“October: This is one of the peculiarly dangerous months to speculate in stocks. The others are July, January, September, April, November, May, March, June, December, August and February.”
A prophetic pearl of wisdom from Mark Twain who died April 21st 1910…
October was the month for crashes – 1929, 1987 and 2008. If you’re like many people, the stock market can seem somewhat of a mystery – and if you’re particularly cautious, a mystery that’s best avoided. But when you consider that we’re currently experiencing the 9th year of the second-longest bull market in history, now is the time to get your head in the game.
You don’t have to be a wolf to know Wall Street; there is huge potential for the savvy investor to make healthy gains through wise investments as John Lowe the Money Doctor now advises.
First things first: figure out what type of investor you want to be. In general, the higher the risk, the greater the return can be – but the opposite is also the case!
If you are just starting out and want to take things easy, have less money to play with, or are naturally more risk averse, that doesn’t rule you out; in the long term, the stock market has actually shown greater return on investment than property and in fact than any other asset class.
However, you must buy and sell shares, INDEX funds, Exchange Traded Funds etc through a stockbroker or buy via managed funds through financial adviser or insurance companies. Stockbroker fees incur a minimum cost of about €25; so unless you have a minimum of €1,000 to invest, you may be better off waiting to purchase shares.

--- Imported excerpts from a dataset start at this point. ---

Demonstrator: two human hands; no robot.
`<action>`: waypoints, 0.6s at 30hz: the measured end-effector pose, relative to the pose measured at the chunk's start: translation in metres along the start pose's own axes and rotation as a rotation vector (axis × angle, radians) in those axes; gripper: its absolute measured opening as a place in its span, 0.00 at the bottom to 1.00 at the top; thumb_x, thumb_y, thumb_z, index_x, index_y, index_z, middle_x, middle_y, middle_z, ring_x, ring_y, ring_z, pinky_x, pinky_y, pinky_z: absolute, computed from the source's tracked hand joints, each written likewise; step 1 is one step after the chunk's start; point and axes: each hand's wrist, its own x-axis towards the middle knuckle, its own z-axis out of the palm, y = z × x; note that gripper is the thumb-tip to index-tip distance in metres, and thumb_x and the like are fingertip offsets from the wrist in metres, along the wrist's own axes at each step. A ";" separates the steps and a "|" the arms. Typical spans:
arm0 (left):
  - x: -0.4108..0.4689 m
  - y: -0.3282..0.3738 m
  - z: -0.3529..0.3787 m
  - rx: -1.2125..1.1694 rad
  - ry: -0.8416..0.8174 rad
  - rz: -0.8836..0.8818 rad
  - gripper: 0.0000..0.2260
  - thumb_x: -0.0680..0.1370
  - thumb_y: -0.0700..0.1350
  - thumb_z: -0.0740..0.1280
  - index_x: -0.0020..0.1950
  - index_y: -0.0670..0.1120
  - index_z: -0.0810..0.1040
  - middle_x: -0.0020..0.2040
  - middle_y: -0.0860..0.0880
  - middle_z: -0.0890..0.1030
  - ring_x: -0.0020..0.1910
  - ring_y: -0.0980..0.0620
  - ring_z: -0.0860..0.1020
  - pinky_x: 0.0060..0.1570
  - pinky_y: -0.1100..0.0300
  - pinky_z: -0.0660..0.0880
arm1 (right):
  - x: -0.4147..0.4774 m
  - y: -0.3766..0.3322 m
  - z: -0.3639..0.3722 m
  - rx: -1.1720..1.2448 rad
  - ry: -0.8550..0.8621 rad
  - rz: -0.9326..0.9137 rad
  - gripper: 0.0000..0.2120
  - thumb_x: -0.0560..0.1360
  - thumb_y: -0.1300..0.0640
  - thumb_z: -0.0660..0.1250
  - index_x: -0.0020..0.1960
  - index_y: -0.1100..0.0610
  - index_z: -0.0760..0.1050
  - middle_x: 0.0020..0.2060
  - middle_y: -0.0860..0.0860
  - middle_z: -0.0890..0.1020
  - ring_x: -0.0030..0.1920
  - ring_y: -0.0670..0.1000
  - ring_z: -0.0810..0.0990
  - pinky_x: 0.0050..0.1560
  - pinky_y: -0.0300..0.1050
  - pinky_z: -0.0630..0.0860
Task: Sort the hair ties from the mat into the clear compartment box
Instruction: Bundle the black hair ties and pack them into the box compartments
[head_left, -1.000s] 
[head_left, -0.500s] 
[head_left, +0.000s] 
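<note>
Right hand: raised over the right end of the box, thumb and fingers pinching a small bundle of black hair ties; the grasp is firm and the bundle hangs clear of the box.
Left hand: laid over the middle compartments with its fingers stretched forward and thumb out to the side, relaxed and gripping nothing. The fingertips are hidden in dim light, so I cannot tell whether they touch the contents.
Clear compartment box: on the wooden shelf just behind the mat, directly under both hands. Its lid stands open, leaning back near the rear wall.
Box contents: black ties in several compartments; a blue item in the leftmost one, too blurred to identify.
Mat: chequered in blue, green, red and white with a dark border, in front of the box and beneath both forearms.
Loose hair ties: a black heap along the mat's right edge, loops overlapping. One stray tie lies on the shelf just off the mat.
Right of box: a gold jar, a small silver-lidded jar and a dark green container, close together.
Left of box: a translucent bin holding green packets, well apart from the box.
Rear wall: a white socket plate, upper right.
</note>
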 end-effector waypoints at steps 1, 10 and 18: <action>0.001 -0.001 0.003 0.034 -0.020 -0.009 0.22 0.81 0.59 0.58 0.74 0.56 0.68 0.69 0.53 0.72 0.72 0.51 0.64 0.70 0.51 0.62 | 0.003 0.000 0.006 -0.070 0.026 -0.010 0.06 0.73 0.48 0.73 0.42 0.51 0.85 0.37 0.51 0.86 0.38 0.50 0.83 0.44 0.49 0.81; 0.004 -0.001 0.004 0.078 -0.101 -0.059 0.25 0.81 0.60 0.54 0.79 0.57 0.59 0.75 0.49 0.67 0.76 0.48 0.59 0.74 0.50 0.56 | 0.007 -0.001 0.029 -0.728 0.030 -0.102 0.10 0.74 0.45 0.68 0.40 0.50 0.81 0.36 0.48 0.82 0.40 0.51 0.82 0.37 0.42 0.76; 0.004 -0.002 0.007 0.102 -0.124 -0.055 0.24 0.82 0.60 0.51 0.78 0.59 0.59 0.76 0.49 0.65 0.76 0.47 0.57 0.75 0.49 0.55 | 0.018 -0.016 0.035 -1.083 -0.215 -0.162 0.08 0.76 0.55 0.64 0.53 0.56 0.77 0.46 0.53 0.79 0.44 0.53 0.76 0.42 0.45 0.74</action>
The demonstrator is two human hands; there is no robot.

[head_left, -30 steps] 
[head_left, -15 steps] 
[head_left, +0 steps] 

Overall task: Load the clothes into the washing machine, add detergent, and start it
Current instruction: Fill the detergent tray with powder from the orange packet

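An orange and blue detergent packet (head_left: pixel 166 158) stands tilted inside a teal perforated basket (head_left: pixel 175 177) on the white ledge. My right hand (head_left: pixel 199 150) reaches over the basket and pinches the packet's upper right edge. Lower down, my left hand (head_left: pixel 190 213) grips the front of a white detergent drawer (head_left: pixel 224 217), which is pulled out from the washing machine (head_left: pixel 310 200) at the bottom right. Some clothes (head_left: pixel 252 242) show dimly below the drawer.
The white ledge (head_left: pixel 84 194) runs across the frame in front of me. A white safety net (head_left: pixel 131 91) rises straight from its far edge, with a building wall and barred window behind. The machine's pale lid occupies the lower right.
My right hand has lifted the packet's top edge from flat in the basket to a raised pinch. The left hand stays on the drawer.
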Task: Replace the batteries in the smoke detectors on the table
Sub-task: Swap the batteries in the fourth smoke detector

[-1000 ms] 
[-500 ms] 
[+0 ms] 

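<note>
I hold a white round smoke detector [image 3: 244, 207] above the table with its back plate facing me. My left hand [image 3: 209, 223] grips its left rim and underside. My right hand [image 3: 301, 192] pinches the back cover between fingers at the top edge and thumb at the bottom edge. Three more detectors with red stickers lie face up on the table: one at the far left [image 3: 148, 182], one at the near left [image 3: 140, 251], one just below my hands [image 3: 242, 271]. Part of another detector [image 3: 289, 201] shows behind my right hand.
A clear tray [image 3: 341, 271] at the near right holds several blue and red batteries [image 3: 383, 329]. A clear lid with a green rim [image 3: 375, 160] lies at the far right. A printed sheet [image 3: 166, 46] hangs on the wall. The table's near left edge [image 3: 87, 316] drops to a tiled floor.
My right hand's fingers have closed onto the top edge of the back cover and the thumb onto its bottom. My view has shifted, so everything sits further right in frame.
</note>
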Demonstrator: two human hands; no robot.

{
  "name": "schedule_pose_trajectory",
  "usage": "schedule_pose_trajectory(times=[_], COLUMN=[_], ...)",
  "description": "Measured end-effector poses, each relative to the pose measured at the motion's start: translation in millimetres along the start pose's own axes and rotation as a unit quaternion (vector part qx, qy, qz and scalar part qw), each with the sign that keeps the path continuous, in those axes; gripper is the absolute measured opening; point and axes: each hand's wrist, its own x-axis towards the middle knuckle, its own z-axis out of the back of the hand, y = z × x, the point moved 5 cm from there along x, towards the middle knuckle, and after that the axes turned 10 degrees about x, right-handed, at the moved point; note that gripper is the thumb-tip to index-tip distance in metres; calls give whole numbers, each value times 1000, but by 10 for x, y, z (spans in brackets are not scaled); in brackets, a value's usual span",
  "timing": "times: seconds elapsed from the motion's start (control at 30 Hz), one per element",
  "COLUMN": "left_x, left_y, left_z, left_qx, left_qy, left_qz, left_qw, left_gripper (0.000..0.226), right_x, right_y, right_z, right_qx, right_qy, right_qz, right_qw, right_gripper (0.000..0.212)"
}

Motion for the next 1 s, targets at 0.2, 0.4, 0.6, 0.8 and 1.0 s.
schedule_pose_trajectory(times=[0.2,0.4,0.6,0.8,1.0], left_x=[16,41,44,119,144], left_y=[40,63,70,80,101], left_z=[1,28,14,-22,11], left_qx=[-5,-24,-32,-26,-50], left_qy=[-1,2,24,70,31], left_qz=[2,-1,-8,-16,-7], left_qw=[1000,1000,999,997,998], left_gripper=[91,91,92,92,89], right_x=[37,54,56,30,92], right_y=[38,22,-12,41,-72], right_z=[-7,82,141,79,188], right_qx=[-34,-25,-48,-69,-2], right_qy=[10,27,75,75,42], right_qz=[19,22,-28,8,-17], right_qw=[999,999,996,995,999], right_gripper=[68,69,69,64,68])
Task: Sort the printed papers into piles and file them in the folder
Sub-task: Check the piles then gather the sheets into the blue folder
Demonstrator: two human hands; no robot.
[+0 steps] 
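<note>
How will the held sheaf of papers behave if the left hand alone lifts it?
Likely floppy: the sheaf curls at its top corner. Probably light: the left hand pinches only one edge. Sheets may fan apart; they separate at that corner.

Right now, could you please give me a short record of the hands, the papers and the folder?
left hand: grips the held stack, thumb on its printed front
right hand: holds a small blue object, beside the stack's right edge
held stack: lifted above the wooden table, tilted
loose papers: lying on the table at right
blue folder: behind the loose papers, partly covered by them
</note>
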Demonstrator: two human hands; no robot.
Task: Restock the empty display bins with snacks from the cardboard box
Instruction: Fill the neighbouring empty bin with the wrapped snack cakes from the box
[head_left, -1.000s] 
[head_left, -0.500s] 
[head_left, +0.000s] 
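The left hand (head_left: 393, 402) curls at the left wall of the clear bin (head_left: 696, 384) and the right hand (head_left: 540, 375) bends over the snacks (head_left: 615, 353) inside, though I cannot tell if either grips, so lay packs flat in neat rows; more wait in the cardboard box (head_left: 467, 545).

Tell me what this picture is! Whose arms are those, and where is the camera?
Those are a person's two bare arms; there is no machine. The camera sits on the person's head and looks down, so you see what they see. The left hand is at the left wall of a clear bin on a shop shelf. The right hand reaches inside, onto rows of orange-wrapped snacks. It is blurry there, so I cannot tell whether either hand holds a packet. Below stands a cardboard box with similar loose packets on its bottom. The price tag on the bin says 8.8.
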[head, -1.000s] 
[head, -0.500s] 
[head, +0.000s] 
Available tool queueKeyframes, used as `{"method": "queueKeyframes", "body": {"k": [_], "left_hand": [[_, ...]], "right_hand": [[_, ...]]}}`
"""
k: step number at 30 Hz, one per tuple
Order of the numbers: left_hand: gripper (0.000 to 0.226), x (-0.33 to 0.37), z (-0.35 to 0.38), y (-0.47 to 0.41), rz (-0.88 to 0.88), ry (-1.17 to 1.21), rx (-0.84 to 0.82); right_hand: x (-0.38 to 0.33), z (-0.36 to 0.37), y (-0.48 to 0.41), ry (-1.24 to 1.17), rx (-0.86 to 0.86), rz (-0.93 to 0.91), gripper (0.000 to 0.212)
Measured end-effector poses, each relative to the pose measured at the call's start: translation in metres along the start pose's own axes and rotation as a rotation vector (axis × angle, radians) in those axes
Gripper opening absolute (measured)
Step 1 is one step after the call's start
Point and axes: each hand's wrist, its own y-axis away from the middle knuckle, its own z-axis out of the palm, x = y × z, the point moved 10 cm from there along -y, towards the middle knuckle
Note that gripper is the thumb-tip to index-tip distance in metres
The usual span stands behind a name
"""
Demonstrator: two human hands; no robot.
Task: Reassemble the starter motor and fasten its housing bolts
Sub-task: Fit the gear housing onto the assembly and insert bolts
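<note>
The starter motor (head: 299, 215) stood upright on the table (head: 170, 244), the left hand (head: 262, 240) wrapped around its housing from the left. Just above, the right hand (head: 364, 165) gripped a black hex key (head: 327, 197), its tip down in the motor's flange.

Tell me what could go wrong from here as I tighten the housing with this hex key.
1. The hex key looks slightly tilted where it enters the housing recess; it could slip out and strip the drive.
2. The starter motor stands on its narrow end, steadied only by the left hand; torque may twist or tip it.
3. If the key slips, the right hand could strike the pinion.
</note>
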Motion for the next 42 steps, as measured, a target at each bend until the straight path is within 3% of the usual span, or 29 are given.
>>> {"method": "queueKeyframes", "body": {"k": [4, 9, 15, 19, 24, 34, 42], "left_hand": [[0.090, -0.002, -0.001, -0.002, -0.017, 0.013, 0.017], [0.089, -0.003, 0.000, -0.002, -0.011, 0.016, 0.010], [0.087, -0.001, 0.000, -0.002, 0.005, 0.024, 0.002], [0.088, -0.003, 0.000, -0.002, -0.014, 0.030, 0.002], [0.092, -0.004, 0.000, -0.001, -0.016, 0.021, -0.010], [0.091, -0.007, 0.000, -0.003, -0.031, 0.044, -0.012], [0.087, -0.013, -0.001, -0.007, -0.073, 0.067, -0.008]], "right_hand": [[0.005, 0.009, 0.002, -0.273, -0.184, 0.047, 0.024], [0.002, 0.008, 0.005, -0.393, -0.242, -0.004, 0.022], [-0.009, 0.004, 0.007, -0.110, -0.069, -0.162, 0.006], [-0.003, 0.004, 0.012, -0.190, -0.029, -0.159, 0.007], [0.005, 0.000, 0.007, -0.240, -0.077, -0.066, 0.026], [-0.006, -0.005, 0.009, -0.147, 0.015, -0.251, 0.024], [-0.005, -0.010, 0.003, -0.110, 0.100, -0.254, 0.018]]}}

No matter how risk averse or bold you may be, I always recommend taking care of your pension, your emergency fund (i.e., six months’ expenditure in a rainy day fund) and buying your own home before getting into the stock market.
Plenty of managed investment portfolios are catered to more conservative investors. Plans like the Irish Life MAPS®, Zurich’s Prisma Funds or Standard Life’s My Active Folio funds do a lot of the groundwork for you, blending investment funds (otherwise known as ‘pooled investments’, through which your money is blended with that of other investors and then invested by seriously experienced fund managers) with others, including shares and bonds (life insurance policies).
Most importantly, this type of portfolio diversifies your investment, ensuring that all your eggs are never in one basket. Because each portfolio is built and managed for you based on your risk preferences – usually 1 to 7 ratings, with the higher the number the higher the risk – you benefit from a level of security and knowledge that would be missing if you were simply to start buying stocks without expertise.
Of course, even without a fund manager, one of the great things about this type of investment is how easy it is to keep an eye on its performance: between the daily newspaper, internet and mobiles apps such as StocksLive (for iPhone) and Jstock Android – Stock Market, you can always know whether your shares are rising or falling.
Next, consider the type of shares you want to buy. Publicly quoted shares in companies like Apple or McDonalds are what people mostly think of – freely traded shares in a public company.
Whether you want a piece of the action in technology, food, tourism or any other industry, you will find one open to investors.
As well as the knowledge that you will then literally own part of the company is the fact that successful share ownership should bring a regular income: if the company is doing well, your investment will earn you dividends, or a share of the company profits, plus capital appreciation.
Just remember that you will be liable to pay tax on both dividends (taxed as income) as well as capital gains (Capital Gains Tax is 33%)!